Cromar adds: "Darlaston was where companies like GKN started. Back in the 1950s it employed 175,000 people - if 10,000 people worked there now I'd be amazed. We're trying to take this area from a 19th century industrial economy to a 21st century one based on knowledge. That means a wholesale review of our infrastructure and developing the access roads, rail and broadband connections needed for a modern economy."
Despite the concerns over skills standards - in Walsall 40 per cent of the adult population has not reached NVQ Level 1 - many pundits praise the quality of the Black Country workforce.

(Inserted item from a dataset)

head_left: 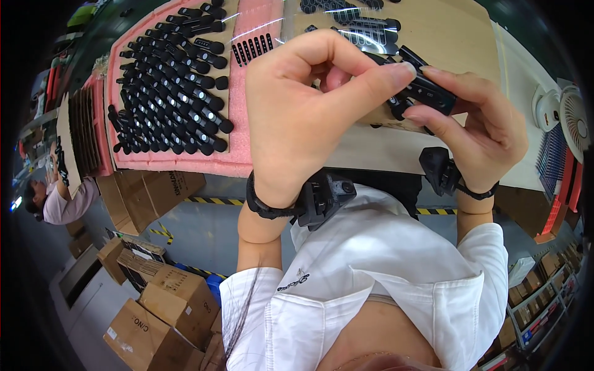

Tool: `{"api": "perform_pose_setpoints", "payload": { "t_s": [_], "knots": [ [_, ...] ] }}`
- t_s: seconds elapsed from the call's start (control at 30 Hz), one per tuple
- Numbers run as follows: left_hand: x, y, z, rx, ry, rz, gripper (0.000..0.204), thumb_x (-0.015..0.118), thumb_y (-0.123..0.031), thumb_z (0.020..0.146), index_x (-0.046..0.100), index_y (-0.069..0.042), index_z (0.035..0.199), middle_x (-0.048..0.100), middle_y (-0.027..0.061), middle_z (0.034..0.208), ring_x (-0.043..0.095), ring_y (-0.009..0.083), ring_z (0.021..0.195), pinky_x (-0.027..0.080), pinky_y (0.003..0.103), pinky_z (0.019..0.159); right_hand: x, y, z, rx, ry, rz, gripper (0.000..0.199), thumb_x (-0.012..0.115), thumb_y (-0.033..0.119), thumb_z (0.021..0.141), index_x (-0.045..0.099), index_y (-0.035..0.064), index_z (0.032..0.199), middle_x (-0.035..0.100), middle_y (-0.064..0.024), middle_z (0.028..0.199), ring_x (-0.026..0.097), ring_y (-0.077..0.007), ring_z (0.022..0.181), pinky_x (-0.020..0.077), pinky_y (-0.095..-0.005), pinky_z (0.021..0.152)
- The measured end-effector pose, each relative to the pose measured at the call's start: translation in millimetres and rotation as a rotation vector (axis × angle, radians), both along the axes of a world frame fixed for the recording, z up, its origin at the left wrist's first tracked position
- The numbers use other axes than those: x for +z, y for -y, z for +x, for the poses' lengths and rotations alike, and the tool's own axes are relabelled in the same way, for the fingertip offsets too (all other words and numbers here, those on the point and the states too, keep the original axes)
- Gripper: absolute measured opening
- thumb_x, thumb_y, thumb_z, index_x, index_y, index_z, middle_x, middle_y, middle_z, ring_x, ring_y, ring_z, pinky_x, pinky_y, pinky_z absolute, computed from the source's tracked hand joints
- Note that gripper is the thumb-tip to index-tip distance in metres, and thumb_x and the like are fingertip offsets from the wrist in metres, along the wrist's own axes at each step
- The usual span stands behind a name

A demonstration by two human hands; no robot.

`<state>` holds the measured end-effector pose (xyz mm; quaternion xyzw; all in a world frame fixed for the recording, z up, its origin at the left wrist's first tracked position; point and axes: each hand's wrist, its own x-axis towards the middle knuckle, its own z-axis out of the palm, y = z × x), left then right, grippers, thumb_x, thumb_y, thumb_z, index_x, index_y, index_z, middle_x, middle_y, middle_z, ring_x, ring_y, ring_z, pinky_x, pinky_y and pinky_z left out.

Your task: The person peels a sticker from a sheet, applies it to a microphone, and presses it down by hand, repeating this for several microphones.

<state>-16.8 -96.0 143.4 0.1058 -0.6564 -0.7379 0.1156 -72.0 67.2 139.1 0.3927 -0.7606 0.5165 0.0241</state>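
Observation:
Between my two hands, above the bench, is a small black microphone with pale marks on its face. My right hand grips its right end between thumb and fingers. My left hand is closed in a pinch, its thumb tip pressed on the microphone's left end. My left fingers hide part of that end, so I cannot tell if they also hold something small. Just behind, clear sheets with rounded outlines lie over more black microphones. A group of dark oblong stickers lies left of them.
Rows of black round-headed microphones cover the left part of the bench, bordered by pink foam. At the right stand a white fan and a blue rack. Cardboard boxes are stacked at lower left. Another person is at far left.

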Motion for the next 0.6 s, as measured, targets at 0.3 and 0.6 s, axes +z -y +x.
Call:
{"api": "perform_pose_setpoints", "payload": {
  "t_s": [0.3, 0.6],
  "knots": [
    [2.2, -0.7, 4.0, -0.001, -0.005, -0.047, 0.016, 0.064, 0.005, 0.068, 0.051, -0.002, 0.061, 0.043, -0.0052, 0.06, 0.035, 0.0016, 0.055, 0.023, 0.016, 0.05, 3.4, 3.4, 1.4, 0.02, 0.017, -0.006, 0.033, 0.069, -0.011, 0.061, 0.057, -0.0109, 0.092, 0.06, -0.0134, 0.076, 0.059, -0.0156, 0.065, 0.0484, -0.0203, 0.055],
    [4.6, -1.8, 5.7, 0.003, -0.027, -0.111, 0.019, 0.067, 0.004, 0.065, 0.05, -0.003, 0.058, 0.039, -0.0064, 0.059, 0.031, 0.0016, 0.053, 0.02, 0.017, 0.049, 12.1, 4.5, 4.7, 0.002, -0.04, 0.031, 0.033, 0.069, -0.011, 0.06, 0.058, -0.01, 0.091, 0.06, -0.0119, 0.073, 0.059, -0.0146, 0.063, 0.0464, -0.0191, 0.054]
  ]
}}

As Bushell points out: "It's a very loyal and skilled workforce."
Wayne Taylor, Royal Bank of Scotland's associate director of business development and commercial banking in Wolverhampton, says: "We are witnessing a strong determination to develop market advantage and trade with the advantages that the location of the Black Country provides - one of a strong available labour force and good-quality transport links."
Wolverhampton businesses booming, claim employment specialists
Wolverhampton's economy is booming, with confidence amongst businesses on the up, according to a leading recruitment agency in the city.
Able Recruitment closely monitors the region's economic trends to keep abreast of the local jobs market, and says the last six months have seen the demand for staff dramatically increase.
Gilly Grateley, managing director of the Waterloo Road agency, which has a £31m annual turnover, says the number of permanent vacancies they processed in the second half of last year was significantly more than temporary positions, a strong indicator of a good economy.
"When business confidence is low, people are unwilling to take on permanent staff, and the emphasis for recruiting is on temporary positions," said Grateley.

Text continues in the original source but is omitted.